■ **What is needed**: Below are records; reproduce exactly the lines from the first through the one containing "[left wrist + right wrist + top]".

■ **Data records**:
○ ○ ○ ○

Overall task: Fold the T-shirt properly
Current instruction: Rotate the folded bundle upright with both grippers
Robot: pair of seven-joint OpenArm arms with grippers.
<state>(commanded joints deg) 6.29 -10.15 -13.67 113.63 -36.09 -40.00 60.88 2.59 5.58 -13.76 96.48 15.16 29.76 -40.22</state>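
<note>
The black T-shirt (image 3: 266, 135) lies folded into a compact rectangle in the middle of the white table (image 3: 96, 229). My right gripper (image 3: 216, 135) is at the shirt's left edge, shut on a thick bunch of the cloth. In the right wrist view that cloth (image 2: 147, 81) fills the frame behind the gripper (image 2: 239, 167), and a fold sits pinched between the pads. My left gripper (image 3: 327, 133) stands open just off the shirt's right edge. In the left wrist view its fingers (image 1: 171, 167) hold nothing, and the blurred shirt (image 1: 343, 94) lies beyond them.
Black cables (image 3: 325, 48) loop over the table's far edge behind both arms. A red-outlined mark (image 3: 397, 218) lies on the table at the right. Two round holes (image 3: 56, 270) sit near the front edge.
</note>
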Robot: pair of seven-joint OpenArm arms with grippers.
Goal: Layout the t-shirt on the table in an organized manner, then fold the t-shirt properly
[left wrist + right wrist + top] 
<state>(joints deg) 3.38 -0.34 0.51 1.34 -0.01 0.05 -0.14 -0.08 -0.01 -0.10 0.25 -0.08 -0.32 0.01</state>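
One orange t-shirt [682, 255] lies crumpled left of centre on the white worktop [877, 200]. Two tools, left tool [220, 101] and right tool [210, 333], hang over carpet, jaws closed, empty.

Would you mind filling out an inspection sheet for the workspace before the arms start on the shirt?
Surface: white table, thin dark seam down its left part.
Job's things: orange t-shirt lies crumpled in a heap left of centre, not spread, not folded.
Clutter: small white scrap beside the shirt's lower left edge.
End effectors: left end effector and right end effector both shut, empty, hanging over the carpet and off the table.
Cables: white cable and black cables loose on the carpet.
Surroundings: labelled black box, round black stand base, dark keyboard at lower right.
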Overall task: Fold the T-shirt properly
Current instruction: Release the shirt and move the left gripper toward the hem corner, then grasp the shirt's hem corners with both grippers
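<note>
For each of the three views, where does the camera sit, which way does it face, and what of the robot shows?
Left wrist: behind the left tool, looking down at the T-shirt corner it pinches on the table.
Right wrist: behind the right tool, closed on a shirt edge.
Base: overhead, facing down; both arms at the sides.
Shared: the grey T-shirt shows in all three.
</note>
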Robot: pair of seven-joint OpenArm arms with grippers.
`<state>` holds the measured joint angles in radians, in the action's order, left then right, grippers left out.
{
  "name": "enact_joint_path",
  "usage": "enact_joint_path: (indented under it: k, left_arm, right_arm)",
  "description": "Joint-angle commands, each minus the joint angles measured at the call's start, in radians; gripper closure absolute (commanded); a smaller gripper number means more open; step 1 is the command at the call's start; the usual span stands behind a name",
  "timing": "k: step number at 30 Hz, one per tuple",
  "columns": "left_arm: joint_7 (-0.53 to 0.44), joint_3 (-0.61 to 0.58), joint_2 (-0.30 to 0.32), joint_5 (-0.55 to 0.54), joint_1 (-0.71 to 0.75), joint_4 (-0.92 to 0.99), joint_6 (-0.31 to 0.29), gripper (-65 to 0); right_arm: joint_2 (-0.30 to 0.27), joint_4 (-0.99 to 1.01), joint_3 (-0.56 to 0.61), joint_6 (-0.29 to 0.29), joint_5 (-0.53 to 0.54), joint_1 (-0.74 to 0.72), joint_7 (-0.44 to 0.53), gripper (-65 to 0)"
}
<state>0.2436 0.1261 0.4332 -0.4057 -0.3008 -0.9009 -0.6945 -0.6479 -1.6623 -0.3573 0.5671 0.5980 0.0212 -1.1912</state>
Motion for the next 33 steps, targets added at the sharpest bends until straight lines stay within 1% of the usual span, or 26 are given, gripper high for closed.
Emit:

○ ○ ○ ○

■ **Task solution**:
Overall task: Fold the T-shirt properly
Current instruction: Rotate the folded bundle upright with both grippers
Robot: pair of seven-joint OpenArm arms with grippers.
<state>(commanded joints deg) 6.29 -10.15 -13.67 113.63 -36.09 -40.00 60.88 2.59 5.58 -13.76 96.48 15.16 29.76 -40.22</state>
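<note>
The black T-shirt (image 3: 266, 135) lies folded into a compact rectangle in the middle of the white table (image 3: 96, 229). My right gripper (image 3: 216, 135) is at the shirt's left edge, shut on a thick bunch of the cloth. In the right wrist view that cloth (image 2: 147, 81) fills the frame behind the gripper (image 2: 239, 167), and a fold sits pinched between the pads. My left gripper (image 3: 327, 133) stands open just off the shirt's right edge. In the left wrist view its fingers (image 1: 171, 167) hold nothing, and the blurred shirt (image 1: 343, 94) lies beyond them.
Black cables (image 3: 325, 48) loop over the table's far edge behind both arms. A red-outlined mark (image 3: 397, 218) lies on the table at the right. Two round holes (image 3: 56, 270) sit near the front edge.
</note>
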Robot: pair of seven-joint OpenArm arms with grippers.
Goal: Layout the t-shirt on the table in an organized manner, then fold the t-shirt properly
[left wrist + right wrist + top] 

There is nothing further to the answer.